LIVE REVIEW: Bruce Hornsby in Groton, MA (06.24.23)
At a nearly sold-out Groton Hill Music Center on Saturday night, Bruce Hornsby clocked the crowd. “Those of you who only know a few hits are probably lost at sea here. We’ve been in a whole world for a while. A beautiful world.” I remember playing “Mandolin Rain” off the 1986 album The Way It Is quite a bit in high school. Even if unfamiliar with Hornsby’s full back catalog, the audience savored and appreciated the folk, jazz and bluegrass-inspired songs.
It was my first time at the new Groton Hill Music Center.
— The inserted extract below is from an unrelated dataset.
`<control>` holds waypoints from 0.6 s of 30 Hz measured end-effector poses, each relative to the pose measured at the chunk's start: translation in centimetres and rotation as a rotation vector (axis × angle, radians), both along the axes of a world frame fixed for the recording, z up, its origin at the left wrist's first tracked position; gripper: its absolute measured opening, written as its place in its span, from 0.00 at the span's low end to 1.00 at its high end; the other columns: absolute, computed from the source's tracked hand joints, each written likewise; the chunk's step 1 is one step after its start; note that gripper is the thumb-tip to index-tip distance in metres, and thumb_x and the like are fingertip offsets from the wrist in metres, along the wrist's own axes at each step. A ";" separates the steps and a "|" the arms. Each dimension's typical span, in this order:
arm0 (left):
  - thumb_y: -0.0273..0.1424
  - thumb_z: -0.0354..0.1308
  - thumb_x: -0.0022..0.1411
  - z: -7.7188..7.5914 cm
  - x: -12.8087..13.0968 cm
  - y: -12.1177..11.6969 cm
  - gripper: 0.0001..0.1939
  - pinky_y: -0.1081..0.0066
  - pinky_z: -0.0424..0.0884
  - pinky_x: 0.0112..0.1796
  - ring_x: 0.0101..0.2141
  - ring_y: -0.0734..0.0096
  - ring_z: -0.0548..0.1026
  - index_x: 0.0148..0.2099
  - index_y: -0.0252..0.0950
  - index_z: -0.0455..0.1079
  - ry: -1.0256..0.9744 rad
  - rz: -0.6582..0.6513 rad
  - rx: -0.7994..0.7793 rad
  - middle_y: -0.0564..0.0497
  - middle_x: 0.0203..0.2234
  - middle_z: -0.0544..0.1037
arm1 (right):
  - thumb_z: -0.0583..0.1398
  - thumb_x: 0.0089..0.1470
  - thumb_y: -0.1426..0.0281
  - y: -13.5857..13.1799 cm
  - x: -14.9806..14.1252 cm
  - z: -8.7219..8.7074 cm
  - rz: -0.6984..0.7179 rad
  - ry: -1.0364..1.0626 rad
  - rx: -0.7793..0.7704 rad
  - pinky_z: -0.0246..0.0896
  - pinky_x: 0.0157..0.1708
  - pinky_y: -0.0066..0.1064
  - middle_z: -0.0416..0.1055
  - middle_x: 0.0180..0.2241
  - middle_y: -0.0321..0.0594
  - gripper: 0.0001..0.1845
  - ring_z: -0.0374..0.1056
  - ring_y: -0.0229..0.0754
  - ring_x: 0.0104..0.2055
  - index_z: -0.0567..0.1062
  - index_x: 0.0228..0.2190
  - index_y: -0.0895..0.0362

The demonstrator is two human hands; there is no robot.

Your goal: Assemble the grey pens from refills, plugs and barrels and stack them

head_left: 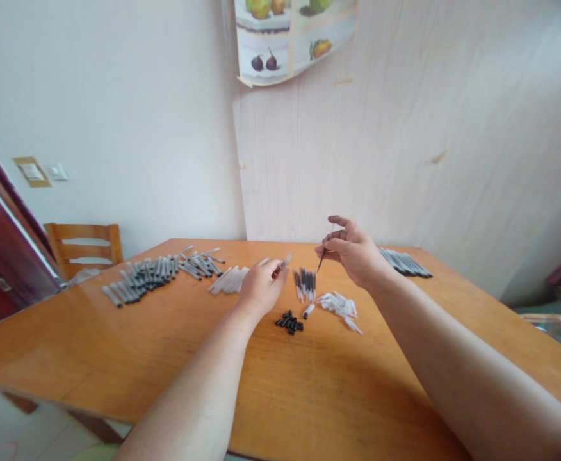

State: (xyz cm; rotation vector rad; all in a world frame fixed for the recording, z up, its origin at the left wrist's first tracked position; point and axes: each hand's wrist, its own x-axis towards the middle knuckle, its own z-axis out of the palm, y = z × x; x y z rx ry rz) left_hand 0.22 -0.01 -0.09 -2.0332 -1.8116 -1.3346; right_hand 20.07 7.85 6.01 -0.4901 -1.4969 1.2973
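Note:
Above the middle of the table, my left hand (pixel 262 285) is closed around a translucent pen barrel (pixel 287 260), whose end sticks out past the fingers. Higher and to the right, my right hand (pixel 350 251) pinches a thin dark pen refill (pixel 322 257) that slants downward. Below it lies a row of dark-filled refills (pixel 305 285). A heap of clear pen caps (pixel 341 305) is right of that row. Small black plugs (pixel 290 322) are piled nearer me, with a single cap (pixel 308 311) beside them. Translucent barrels (pixel 227 280) lie just left of my left hand, partly hidden by it.
Many pens with black ends (pixel 146 276) cover the left of the wooden table (pixel 280 397), with another group (pixel 201 262) behind. A neat row of pens (pixel 405 262) lies at the back right. A wooden chair (pixel 86 248) stands beyond the left edge; a wall is behind.

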 end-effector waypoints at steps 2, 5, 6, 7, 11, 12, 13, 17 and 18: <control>0.36 0.52 0.63 -0.1 0.0 0.0 0.12 0.70 0.65 0.37 0.35 0.69 0.72 0.44 0.39 0.73 0.002 -0.010 0.002 0.49 0.33 0.75 | 0.61 0.45 0.71 -0.1 -0.2 0.1 -0.073 0.029 0.071 0.71 0.38 0.38 0.66 0.29 0.31 0.30 0.72 0.40 0.32 0.61 0.51 0.53; 0.36 0.53 0.63 -0.2 0.1 0.1 0.12 0.70 0.65 0.37 0.35 0.69 0.72 0.44 0.39 0.73 0.013 -0.029 0.001 0.49 0.34 0.75 | 0.61 0.46 0.68 -0.2 -0.5 0.2 -0.166 0.072 0.143 0.70 0.37 0.36 0.65 0.29 0.32 0.28 0.73 0.41 0.34 0.60 0.49 0.53; 0.36 0.53 0.63 -0.2 0.1 0.1 0.12 0.70 0.65 0.37 0.35 0.69 0.72 0.44 0.39 0.74 0.020 -0.033 0.000 0.49 0.33 0.75 | 0.61 0.47 0.67 -0.3 -0.6 0.2 -0.192 0.084 0.164 0.70 0.37 0.36 0.65 0.30 0.32 0.28 0.73 0.40 0.34 0.60 0.49 0.53; 0.35 0.53 0.63 -0.2 0.2 0.1 0.12 0.70 0.65 0.36 0.35 0.69 0.72 0.44 0.39 0.74 0.028 -0.037 -0.001 0.49 0.33 0.75 | 0.61 0.47 0.67 -0.3 -0.7 0.2 -0.216 0.092 0.184 0.70 0.36 0.36 0.65 0.30 0.33 0.27 0.73 0.40 0.33 0.59 0.49 0.52; 0.35 0.53 0.63 -0.2 0.3 0.1 0.12 0.71 0.65 0.34 0.32 0.71 0.71 0.44 0.39 0.74 0.053 -0.052 -0.013 0.50 0.30 0.73 | 0.59 0.50 0.67 -0.2 -1.2 -0.1 -0.288 0.107 0.254 0.71 0.36 0.35 0.66 0.33 0.35 0.25 0.72 0.39 0.34 0.58 0.49 0.51; 0.35 0.53 0.63 -0.1 0.3 0.1 0.12 0.71 0.65 0.34 0.32 0.71 0.71 0.44 0.39 0.74 0.056 -0.056 -0.016 0.50 0.30 0.73 | 0.58 0.50 0.67 -0.2 -1.2 -0.2 -0.300 0.108 0.268 0.71 0.36 0.35 0.66 0.33 0.35 0.25 0.72 0.39 0.34 0.58 0.49 0.51; 0.34 0.53 0.63 -0.1 0.4 0.0 0.12 0.72 0.65 0.34 0.32 0.71 0.71 0.44 0.39 0.74 0.057 -0.059 -0.019 0.50 0.29 0.73 | 0.58 0.51 0.67 -0.1 -1.3 -0.3 -0.311 0.106 0.280 0.71 0.36 0.35 0.66 0.34 0.36 0.25 0.72 0.39 0.34 0.57 0.50 0.51; 0.34 0.52 0.63 0.0 0.5 -0.1 0.11 0.72 0.64 0.33 0.31 0.71 0.70 0.44 0.39 0.74 0.063 -0.072 -0.024 0.50 0.29 0.72 | 0.58 0.51 0.67 0.0 -1.4 -0.6 -0.337 0.093 0.307 0.71 0.36 0.36 0.66 0.34 0.36 0.24 0.72 0.40 0.35 0.57 0.50 0.50; 0.34 0.52 0.63 0.0 0.5 -0.1 0.11 0.72 0.64 0.33 0.31 0.71 0.70 0.43 0.39 0.74 0.065 -0.075 -0.026 0.51 0.29 0.72 | 0.58 0.51 0.68 0.0 -1.4 -0.6 -0.337 0.092 0.307 0.71 0.36 0.36 0.66 0.33 0.36 0.24 0.72 0.40 0.34 0.58 0.50 0.50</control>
If you’re willing to drive to bucolic Groton, Massachusetts, you’ll be rewarded with a beautiful new venue featuring clear acoustics and amazing sight lines. It was thoughtfully designed for musical performances. High ceilings, walls around the stage resembling bamboo and the curved shape of the amphitheater lend to the impressive sound. For those Boston music fans out there, Groton Hill is situated on land where guitarist J. Geils once lived.
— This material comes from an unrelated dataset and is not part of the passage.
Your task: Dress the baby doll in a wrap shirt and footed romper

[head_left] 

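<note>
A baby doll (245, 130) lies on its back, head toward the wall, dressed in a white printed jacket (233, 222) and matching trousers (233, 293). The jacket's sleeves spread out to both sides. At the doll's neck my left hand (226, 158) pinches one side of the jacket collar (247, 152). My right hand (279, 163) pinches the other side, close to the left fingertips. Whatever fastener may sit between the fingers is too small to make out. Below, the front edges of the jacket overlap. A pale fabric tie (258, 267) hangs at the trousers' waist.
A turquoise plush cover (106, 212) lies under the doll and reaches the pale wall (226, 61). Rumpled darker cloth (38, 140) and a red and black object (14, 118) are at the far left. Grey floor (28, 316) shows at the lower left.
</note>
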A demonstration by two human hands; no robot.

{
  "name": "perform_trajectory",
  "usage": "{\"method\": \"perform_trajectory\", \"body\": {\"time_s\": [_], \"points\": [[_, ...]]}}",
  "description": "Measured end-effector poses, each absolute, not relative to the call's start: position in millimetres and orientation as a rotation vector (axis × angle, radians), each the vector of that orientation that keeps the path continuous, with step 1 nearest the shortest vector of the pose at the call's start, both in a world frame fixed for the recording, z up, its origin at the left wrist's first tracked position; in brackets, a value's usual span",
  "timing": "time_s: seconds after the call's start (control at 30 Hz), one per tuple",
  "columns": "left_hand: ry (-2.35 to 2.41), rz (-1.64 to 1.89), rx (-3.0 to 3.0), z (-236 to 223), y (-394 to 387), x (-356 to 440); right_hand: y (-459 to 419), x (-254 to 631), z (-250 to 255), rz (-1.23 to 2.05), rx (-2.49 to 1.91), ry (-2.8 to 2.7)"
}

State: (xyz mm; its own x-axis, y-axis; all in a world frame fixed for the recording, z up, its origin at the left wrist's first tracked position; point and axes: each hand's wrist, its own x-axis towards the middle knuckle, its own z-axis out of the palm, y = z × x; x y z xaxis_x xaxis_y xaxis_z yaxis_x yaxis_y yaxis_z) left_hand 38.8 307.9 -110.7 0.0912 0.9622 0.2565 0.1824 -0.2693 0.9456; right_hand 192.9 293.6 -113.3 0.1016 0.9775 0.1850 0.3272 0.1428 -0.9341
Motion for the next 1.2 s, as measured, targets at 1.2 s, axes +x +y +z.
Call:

Hornsby and the Noisemakers played a two hour show including encore. The Grammy Award-winner waved to the audience as he came onstage. They opened with two songs from their 2019 album Absolute Zero–the title track and “Cast-off.” Fans send in requests ahead of time. “We’ve got some requests and this is the most beautiful one,” Hornsby said. He grabbed a big pair of women’s underwear from the pile of papers atop his piano. He’s a funny guy. He’s also warm, appreciative and socially aware. You immediately notice the Black Lives Matter banner on his website. Hornsby’s a dynamic piano player and overall great performer. You need to have a stage presence, personality and talent to make a piano concert engaging. He said he’d love to come back to Groton Hill for a solo concert sometime.
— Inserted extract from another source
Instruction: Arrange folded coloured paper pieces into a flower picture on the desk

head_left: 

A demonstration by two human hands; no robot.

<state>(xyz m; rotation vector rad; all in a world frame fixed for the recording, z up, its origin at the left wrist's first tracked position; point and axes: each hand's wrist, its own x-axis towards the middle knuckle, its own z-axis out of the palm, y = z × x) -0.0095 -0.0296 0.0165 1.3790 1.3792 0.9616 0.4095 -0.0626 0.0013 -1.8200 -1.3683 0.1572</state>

Hornsby and the band played a couple songs Hornsby wrote with the Grateful Dead’s Robert Hunter– the expansive “I’ll Take You There” and the reflective “Tropical Cashmere Sweater.” He played with the Grateful Dead for a few years in the late 80s to early 90s. My Deadhead friend appreciated all the jamming throughout the night. They played five songs from the 1998 album Spirit Trail including the bluesy “Preacher in the Ring.” It’ll be the 25th anniversary of that album in the fall. Hornsby sang a different arrangement of “The Way It Is.” I wonder if it’s because he’s played it for nearly 40 years and maybe doesn’t want people singing along. The words came out quickly put together or were long and drawn out. There weren’t any sing-alongs at this show.
Another easily recognizable song, “The Valley Road,” Hornsby said had been reinvented “many times in different ways.” He played the accordion on the slappy, rocking “Big Stick,” a song he wrote about golf for the Kevin Costner film Tin Cup. An audience member called out at one point in the set and he said “I got this. I’ll take it from here.” After declaring that the gig was wearing him out, he introduced the slow, sadder “Rat King” as “a palate cleanser that almost no one in here knows.” It’s from the 2020 album Non-Secure Connection. When people were calling out requests and someone said “Mandolin Rain” Hornsby quipped, “That’s a tough one to overlook.” They closed out the set with a pretty, moving, slower version of the song.